[Mlir-commits] [mlir] a4d87e3 - [mlir][ArmSME] Calculate correct tile mask when lowering arm_sme.zero
Benjamin Maxwell
llvmlistbot at llvm.org
Fri Aug 18 02:35:44 PDT 2023
Author: Benjamin Maxwell
Date: 2023-08-18T09:34:29Z
New Revision: a4d87e3d0655675318d2b4e420afaea65afa8f55
URL: https://github.com/llvm/llvm-project/commit/a4d87e3d0655675318d2b4e420afaea65afa8f55
DIFF: https://github.com/llvm/llvm-project/commit/a4d87e3d0655675318d2b4e420afaea65afa8f55.diff
LOG: [mlir][ArmSME] Calculate correct tile mask when lowering arm_sme.zero
This patch updates the lowering of the arm_sme.zero to intrinsics so
that it calculates the correct mask for the tile to zero.

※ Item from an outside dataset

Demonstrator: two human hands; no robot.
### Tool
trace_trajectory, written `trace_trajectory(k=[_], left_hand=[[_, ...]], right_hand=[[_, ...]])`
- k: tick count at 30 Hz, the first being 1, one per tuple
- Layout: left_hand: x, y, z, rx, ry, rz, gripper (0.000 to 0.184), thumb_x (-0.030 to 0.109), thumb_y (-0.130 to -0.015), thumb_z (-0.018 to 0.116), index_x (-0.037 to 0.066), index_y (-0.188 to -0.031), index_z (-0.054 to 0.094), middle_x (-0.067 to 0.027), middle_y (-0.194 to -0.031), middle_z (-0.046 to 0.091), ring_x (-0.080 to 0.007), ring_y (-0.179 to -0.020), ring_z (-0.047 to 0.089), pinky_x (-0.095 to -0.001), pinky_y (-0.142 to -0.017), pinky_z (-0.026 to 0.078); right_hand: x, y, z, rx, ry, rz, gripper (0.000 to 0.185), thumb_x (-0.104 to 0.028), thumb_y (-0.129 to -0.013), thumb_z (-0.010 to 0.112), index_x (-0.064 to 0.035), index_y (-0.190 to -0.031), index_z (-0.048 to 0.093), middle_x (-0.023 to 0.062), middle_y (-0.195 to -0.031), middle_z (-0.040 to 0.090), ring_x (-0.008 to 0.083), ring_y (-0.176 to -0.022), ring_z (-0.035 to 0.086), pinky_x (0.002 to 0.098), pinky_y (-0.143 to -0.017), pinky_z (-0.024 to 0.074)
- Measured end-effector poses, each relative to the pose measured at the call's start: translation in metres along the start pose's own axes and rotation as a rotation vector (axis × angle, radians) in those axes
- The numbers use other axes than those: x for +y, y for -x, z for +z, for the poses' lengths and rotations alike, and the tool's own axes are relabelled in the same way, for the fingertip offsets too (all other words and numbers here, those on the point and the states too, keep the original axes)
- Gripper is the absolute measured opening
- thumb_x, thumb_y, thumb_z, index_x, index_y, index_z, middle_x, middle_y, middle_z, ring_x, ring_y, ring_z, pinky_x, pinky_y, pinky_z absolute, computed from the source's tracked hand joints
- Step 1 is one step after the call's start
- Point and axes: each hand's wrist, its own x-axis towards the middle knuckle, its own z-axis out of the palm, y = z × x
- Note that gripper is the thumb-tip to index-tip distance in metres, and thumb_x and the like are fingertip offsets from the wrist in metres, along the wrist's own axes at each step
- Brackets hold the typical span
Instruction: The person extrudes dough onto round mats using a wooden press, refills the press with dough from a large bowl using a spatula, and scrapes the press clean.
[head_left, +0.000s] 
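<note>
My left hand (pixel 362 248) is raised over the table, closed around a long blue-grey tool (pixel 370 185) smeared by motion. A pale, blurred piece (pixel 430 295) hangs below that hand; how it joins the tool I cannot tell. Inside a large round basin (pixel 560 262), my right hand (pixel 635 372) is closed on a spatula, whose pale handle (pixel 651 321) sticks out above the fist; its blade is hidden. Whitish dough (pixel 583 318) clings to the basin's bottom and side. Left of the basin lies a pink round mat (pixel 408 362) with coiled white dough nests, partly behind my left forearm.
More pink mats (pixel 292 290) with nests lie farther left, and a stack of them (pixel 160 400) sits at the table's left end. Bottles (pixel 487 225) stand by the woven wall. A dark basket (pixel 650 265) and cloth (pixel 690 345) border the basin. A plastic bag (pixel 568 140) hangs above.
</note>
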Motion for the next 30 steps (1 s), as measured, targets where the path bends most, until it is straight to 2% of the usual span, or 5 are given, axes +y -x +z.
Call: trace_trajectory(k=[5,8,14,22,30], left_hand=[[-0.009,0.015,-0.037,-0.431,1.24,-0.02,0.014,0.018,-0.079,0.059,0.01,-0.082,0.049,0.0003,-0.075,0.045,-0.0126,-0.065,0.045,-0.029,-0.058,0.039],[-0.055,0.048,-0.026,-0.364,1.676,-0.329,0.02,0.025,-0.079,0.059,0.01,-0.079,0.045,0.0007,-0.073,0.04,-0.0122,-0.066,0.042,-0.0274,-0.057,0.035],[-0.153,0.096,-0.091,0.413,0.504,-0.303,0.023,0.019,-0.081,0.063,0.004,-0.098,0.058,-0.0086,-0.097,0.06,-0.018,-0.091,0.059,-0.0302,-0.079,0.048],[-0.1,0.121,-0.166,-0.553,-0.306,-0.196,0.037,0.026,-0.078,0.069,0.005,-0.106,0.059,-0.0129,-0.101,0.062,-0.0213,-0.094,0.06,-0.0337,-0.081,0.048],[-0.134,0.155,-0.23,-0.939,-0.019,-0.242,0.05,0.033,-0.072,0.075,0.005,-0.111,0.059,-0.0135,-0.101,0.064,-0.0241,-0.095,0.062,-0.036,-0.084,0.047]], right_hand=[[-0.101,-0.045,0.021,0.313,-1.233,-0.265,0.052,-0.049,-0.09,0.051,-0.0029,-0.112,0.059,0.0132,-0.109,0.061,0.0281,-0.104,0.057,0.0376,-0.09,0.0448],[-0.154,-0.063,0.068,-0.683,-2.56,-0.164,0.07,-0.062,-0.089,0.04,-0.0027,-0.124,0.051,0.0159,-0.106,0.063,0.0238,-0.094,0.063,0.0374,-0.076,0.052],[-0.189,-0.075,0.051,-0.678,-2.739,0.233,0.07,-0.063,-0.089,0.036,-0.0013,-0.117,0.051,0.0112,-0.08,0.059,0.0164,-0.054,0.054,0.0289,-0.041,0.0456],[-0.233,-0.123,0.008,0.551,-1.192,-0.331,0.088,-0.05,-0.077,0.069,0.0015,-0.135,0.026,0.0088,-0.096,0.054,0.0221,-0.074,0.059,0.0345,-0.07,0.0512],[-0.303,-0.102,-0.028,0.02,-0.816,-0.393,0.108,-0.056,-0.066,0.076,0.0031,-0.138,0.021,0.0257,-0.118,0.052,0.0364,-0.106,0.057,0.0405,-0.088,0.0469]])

The zero instruction takes an 8-bit mask which specifies which 64-bit
tiles to zero, ZA0.D to ZA7.D correspond to bits 0 to 7. To zero tiles
with element sizes of 8-bit to 32-bit just requires zeroing the right
64-bit tiles.
This is quite easy to calculate, each size has a "base mask" which can
be shifted left by the tile ID to get the mask for that tile.
base_mask << tile_id
After tile allocation, this will be folded to a constant mask.
Reviewed By: awarzynski
Differential Revision: https://reviews.llvm.org/D157902
Added:
mlir/test/Dialect/ArmSME/tile-zero-masks.mlir
Modified:
mlir/lib/Dialect/ArmSME/Transforms/LegalizeForLLVMExport.cpp
mlir/test/Dialect/ArmSME/vector-ops-to-llvm.mlir
Removed:
################################################################################
diff --git a/mlir/lib/Dialect/ArmSME/Transforms/LegalizeForLLVMExport.cpp b/mlir/lib/Dialect/ArmSME/Transforms/LegalizeForLLVMExport.cpp
index e1df09ff9e0758..2f4dee7ba916e8 100644
--- a/mlir/lib/Dialect/ArmSME/Transforms/LegalizeForLLVMExport.cpp
+++ b/mlir/lib/Dialect/ArmSME/Transforms/LegalizeForLLVMExport.cpp
@@ -20,8 +20,6 @@
using namespace mlir;
using namespace mlir::arm_sme;
-static constexpr unsigned kZeroZAMask = 255;
-
namespace {
/// Insert 'llvm.aarch64.sme.za.enable' intrinsic at the start of 'func.func'
/// ops to enable the ZA storage array.
@@ -51,21 +49,41 @@ struct DisableZAPattern : public OpRewritePattern<func::ReturnOp> {
}
};
-/// Lower 'arm_sme.zero'. Use 'arm_sme.cast_tile_to_vector' to model the return
-/// value. The latter is a nop, which should be folded away (e.g. during
-/// canonicalisation).
+/// Extends or truncates `tile`, which should be an `arm_sme::GetTileID` or
+/// `arm_sme::CastVectorToTile` op returning an 8/16/32/64/128-bit scalar
+/// integer, to an i32 that can be passed as the `tile` parameter to the SME
+/// intrinsics. Or returns `tile` if already i32.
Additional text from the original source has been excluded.